孫大少爺脖子一哽,“喜歡啊,怎麽不喜歡,但我要是把老婆押出來,我就能下決心翻盤!”

戴花青年朝他擺了擺手,“等你老婆來了再說,隻怕你要賠了錢又賠老婆嘍。”

戴花青年說罷朝人多的地方一吼,“還有沒有要賭的?”

“這裏!”大鑼鼓跳起來,指向寧熙和仇野,“這裏有兩位要賭的。”

寧熙瞪他,“喂,你沒事喊我們做什麽?”

“你們自己說要找歐陽大俠的請柬的!”大鑼鼓瞪大眼睛,看上去很無辜,他用下巴指向那戴花青年,“你們想要的東西在他那裏,找他賭就好了!”

“你有孔雀山莊的請柬?”寧熙問那戴花青年。

戴花青年笑道:“當然,鄙人不才,恰好你想要的鄙人都有。”

他說著拿出請柬,在寧熙眼前晃了晃。

“你想賭什麽?”寧熙問。

戴花青年收好折扇,用扇子指向寧熙的鼻子,“你。”

“我?”寧熙指了指自己,“為什麽?”

戴花青年聳聳肩,“我早就說過,我喜歡別人漂亮的老婆。”

寧熙皺眉道:“我不是誰的老婆。”

戴花青年看上去有些驚訝,“你不是那位黑衣少年的老婆?那你一直抱著人家胳膊幹嘛?難不成你這個年紀還能生出那麽大的兒子?”

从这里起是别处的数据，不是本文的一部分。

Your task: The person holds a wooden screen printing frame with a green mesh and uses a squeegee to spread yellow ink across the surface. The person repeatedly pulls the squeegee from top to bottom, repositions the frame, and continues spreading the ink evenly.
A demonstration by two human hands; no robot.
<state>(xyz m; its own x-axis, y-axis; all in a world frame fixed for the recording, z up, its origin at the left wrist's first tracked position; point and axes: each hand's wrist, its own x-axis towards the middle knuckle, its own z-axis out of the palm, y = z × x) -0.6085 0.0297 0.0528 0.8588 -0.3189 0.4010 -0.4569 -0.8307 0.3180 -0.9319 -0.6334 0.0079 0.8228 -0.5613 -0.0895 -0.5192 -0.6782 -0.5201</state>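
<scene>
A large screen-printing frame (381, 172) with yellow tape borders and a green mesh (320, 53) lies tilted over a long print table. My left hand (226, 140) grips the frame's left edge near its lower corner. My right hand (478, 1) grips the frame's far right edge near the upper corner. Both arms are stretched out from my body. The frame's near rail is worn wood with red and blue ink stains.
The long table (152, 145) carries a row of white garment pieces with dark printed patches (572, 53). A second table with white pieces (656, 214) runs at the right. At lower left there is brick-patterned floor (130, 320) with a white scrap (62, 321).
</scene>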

寧熙臉紅了,她這才發現自己一路上,不知不覺間已經抱住仇野的胳膊抱了很久很久。仇野不說話也不動彈,她抱得太舒服,以至於都忘記……

耳根發著燙,寧熙把手收回來抱在胸前,噘嘴道:“現在呢?你想怎麽賭?”

戴花青年想了想,“還是賭你。”

“為什麽?我又不是別人漂亮的老婆。”

戴花青年又笑了,雙眼微眯,看上去像是隻老狐狸。

他說,“老不老婆不重要,重要的是你很漂亮,我很喜歡。怎麽樣?賭不賭?”

“不賭。”

這話不是寧熙說的,是仇野說的。仇野沉默了一路,一開口,語氣就像冰一樣寒冷。

“為何不賭?”戴花青年摸著下巴,表情也變得微妙起來,“孔雀山莊的請柬有時效,你若是想進孔雀山莊,必須拿著請柬趕在明晚之前上山。否則以後再想要進去,可就難了。”

仇野的眼裏依舊如寒潭一般平靜,“我確實想要請柬,而且從你手裏取得是現在最快的辦法。但是,賭可以,拿她當賭注,不行。”

“為什麽不行?哦,你怕輸。賭是需要勇氣的。”

“我不會輸。”少年冷冷道。他的背挺得很直,漆黑的瑞風眼直視著高坐桌台的戴花青年,好像他才是這裏的主人一般。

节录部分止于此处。